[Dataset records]
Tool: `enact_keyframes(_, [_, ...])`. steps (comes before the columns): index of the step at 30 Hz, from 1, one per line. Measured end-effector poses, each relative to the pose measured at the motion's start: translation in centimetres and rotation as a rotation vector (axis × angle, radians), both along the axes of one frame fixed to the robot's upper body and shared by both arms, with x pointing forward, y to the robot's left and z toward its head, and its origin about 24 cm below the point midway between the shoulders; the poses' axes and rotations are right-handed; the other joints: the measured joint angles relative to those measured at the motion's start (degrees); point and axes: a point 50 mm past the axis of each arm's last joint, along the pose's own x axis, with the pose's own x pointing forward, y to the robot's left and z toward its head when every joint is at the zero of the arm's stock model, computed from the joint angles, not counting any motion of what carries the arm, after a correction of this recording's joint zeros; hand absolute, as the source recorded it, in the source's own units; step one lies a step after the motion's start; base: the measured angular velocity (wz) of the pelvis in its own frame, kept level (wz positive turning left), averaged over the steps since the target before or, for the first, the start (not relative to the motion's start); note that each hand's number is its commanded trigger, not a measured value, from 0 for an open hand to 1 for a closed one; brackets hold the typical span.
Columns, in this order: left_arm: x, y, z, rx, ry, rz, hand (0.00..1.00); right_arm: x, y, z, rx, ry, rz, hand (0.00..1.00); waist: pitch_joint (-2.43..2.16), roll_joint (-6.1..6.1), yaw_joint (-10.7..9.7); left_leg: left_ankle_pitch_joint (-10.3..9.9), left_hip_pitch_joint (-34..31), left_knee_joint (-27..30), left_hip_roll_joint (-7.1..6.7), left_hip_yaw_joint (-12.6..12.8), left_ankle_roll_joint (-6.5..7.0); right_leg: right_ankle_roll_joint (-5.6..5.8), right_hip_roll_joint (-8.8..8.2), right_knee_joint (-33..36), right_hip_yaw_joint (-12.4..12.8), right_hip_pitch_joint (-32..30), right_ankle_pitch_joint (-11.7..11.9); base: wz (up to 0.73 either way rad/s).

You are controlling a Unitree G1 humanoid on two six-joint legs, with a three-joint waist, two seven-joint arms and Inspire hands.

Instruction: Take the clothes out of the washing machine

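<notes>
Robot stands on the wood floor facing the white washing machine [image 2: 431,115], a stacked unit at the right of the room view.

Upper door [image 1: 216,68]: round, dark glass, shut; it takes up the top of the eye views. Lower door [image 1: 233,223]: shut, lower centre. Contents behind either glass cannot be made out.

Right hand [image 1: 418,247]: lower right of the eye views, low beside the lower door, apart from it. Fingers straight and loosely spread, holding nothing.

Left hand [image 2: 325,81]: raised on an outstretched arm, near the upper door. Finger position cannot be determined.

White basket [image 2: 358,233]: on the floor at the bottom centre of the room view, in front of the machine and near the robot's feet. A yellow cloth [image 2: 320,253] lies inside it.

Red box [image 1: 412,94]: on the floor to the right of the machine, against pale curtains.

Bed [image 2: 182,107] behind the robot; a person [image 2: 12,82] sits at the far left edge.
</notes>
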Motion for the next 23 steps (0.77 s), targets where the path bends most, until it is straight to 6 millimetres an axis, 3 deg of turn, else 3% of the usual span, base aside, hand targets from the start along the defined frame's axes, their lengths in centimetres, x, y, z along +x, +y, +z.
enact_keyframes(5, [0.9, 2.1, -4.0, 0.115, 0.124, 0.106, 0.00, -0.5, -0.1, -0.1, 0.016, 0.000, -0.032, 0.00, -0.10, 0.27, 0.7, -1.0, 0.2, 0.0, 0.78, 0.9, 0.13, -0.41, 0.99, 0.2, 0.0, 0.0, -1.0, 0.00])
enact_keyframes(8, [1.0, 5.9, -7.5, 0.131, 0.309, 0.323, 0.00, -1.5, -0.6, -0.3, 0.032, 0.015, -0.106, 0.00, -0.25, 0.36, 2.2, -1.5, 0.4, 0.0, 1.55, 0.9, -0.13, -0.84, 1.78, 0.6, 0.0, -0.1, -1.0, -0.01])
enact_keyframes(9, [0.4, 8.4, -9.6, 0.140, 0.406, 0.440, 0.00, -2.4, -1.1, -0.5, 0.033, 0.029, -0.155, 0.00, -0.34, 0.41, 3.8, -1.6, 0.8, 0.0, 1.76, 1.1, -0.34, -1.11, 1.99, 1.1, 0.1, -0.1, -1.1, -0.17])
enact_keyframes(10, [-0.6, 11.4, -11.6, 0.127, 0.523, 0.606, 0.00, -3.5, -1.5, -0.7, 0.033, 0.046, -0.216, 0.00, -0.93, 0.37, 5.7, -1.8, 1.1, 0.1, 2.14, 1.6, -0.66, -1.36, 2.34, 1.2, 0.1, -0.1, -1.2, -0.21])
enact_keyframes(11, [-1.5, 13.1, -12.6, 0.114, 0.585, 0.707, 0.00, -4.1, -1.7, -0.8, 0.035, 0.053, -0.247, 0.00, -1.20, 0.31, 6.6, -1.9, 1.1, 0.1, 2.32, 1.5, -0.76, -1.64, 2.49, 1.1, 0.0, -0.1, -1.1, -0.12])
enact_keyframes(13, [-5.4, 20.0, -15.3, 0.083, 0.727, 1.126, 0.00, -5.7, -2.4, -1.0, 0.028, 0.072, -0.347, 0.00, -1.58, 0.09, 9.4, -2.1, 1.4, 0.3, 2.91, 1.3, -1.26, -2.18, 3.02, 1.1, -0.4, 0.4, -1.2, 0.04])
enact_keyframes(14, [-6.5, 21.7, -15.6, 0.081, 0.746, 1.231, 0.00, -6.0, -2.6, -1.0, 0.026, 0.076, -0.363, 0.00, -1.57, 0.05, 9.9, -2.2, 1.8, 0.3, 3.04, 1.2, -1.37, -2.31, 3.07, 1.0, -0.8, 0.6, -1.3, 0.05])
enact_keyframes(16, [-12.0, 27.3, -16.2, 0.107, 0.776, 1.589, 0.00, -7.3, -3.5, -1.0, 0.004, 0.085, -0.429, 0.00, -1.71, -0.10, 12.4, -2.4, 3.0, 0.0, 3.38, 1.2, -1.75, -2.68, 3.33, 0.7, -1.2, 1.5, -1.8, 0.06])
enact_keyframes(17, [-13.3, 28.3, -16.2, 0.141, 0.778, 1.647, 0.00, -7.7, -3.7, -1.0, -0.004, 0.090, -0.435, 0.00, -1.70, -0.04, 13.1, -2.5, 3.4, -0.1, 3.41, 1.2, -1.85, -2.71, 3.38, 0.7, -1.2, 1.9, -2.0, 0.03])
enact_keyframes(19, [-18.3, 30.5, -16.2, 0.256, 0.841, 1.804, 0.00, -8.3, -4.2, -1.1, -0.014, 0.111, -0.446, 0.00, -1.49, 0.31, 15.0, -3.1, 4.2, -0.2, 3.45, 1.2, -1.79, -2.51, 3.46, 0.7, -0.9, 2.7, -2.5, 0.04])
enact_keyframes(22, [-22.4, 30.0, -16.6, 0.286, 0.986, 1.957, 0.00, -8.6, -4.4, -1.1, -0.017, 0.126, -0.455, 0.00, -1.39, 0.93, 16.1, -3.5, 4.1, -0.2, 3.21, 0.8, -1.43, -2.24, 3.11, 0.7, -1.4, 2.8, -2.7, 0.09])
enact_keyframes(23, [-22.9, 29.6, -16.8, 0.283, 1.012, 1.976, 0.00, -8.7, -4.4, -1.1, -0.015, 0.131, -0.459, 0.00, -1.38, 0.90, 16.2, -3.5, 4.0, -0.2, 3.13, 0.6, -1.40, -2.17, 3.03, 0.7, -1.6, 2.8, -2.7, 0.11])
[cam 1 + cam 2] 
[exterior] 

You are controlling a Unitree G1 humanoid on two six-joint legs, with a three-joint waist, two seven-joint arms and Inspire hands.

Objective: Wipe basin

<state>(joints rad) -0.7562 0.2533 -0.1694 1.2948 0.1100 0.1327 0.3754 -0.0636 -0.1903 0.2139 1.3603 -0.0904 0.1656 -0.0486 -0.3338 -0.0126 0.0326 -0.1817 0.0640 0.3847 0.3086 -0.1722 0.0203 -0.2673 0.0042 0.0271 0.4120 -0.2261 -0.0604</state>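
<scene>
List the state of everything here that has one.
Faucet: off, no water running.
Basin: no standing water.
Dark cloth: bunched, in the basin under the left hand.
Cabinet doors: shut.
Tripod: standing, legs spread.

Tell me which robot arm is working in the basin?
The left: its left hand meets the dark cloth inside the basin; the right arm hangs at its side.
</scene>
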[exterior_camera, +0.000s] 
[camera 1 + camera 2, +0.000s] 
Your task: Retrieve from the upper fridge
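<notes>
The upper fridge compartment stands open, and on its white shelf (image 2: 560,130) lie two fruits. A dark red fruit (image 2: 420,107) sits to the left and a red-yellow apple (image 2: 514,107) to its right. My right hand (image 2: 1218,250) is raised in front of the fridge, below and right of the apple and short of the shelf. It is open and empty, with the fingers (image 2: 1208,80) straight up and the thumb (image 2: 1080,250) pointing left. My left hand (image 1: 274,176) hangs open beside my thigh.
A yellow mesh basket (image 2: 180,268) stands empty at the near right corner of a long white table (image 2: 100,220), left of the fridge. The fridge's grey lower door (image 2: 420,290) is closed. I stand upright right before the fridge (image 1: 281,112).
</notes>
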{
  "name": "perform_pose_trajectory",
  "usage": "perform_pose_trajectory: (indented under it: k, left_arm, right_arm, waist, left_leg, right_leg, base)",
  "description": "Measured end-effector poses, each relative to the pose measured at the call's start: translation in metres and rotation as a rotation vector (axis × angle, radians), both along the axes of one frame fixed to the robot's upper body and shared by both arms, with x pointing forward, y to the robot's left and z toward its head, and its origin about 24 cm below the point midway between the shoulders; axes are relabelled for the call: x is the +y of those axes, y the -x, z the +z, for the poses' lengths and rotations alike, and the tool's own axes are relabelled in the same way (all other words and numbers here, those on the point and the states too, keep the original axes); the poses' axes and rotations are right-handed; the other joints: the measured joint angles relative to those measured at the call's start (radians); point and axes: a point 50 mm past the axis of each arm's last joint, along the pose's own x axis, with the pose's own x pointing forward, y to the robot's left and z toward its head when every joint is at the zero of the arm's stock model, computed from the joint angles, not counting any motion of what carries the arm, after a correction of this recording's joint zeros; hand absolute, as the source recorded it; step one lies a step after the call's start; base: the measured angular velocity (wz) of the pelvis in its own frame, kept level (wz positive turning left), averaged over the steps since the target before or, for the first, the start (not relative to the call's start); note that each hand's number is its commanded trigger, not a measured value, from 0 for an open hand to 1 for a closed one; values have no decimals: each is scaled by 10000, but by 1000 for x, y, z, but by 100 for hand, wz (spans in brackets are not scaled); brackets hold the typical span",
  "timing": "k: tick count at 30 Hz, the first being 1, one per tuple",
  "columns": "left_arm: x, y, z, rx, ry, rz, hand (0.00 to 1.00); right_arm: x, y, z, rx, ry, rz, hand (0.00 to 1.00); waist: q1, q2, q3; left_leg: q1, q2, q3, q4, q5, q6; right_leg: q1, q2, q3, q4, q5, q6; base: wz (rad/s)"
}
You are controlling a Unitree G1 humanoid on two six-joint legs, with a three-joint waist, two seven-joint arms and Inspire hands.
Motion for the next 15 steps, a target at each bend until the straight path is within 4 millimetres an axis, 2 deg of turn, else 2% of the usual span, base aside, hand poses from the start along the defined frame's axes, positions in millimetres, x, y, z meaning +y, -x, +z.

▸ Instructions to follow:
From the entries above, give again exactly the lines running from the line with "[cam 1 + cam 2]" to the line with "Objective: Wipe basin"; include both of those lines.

▸ Result for this exercise:
[cam 1 + cam 2] 
[exterior] 

You are controlling a Unitree G1 humanoid on two six-joint legs, with a three-joint waist, two seven-joint arms and Inspire hands.

Objective: Wipe basin

For this exercise, nothing more remains to be done.